Рафаэль растерянно почесал нос.
— Блондинка… У которой вечеринка…
— Синтия.
— Но я правда был с ней в кино, — жалобно сказал Рафаэль. Школьная форма с идиотским сочетанием жалкого желтого и цвета морской волны выглядела на нем еще хуже, чем на нас. А жест, которым он проводил пятерней по волосам, напомнил Ника и разбудил во мне материнские чувства. Я посчитала, что он заслужил поощрение за то, что не вел себя так самоуверенно и высокомерно, как его брат.
— Я осторожно расскажу об этом Лесли, окей? — предложила я.
Он нерешительно улыбнулся.
— Только не говори ей, что я перепутал имя… ах, не говори ей вообще ничего… или говори…
— Дай-ка я… — Я поправила ему галстук на прощание. — И — поздравляю! Сегодня он правильно завязан.
— Это Синди завязала, — сказал Рафаэль с кривой улыбкой. — Или как там ее правильно зовут?
Первым уроком у нас был английский у мистера Уитмена. Он кивнул, услышав, что Шарлотта заболела, хотя я не могла себе отказать в том, чтобы при слове «заболела» сделать в воздухе жест пальцами, обозначая кавычки.
— Надо было взять его с собой, — прошептала Лесли, когда мистер Уитмен раздавал проверенные домашние задания.
— Хронограф? В школу? Ты в своем уме? Бельчонок бы тут же получил инфаркт. Не говоря уже о том, что он тут же бы сообщил своим дружкам-Хранителям, которые тогда бы меня четвертовали, колесовали или еще что-нибудь со мной сотворили, что предписано их дурацкими Золотыми правилами в таком случае. — Я протянула Лесли ключ от сундука. — Вот, держи ключ от твоего сердца. Вообще-то я хотела отдать его Рафаэлю, но ты же не хочешь. — Лесли закатила глаза и исподтишка посмотрела вперед, где сидел Рафаэль и напряженно старался не удостоить ее взгляда. — Повесь на шею. И не дай Шарлотте его отобрать.
— Крав-мага, — пробормотала Лесли. — По-моему, был какой-то фильм с Дженнифер Лопес? Там, где она в конце избила мужа, распускавшего руки? Я хочу научиться тоже.

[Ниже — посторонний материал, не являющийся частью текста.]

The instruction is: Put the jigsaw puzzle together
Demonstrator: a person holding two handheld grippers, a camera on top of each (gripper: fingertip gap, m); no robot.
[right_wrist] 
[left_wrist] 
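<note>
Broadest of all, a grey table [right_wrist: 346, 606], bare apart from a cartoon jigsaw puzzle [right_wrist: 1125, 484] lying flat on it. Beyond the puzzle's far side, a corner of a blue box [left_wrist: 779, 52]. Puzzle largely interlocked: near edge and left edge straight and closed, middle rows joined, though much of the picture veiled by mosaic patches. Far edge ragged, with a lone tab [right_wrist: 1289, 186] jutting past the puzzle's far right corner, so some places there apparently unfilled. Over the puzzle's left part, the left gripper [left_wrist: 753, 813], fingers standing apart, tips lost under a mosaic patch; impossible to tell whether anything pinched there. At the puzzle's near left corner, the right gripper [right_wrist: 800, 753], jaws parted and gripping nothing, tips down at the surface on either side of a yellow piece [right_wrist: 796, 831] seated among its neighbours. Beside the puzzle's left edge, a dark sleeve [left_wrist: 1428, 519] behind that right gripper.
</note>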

— Ты думаешь, что Шарлотта может просто выбить шкаф? Меня бы не удивило, если ее и Гидеона научили открывать замки без ключей. У них, наверное, были мастер-уроки у агентов MI6 «Элегантный метод с заколкой для волос, никакой лом вам не понадобится!»
Я тяжело вздохнула.
— Если бы Шарлотта действительно знала, что мы нашли, она бы давно сообщила об этом Хранителям, — сказала Лесли, покачав головой. — Самое большее — она что-то подозревает. Она думает, что может найти что-нибудь, что позволит ей хорошо, а тебе — плохо выглядеть.
— Да, и если она найдет…
— Я очень надеюсь, что вы разговариваете о сонете номер 130. — Возле нас внезапно вырос мистер Уитмен.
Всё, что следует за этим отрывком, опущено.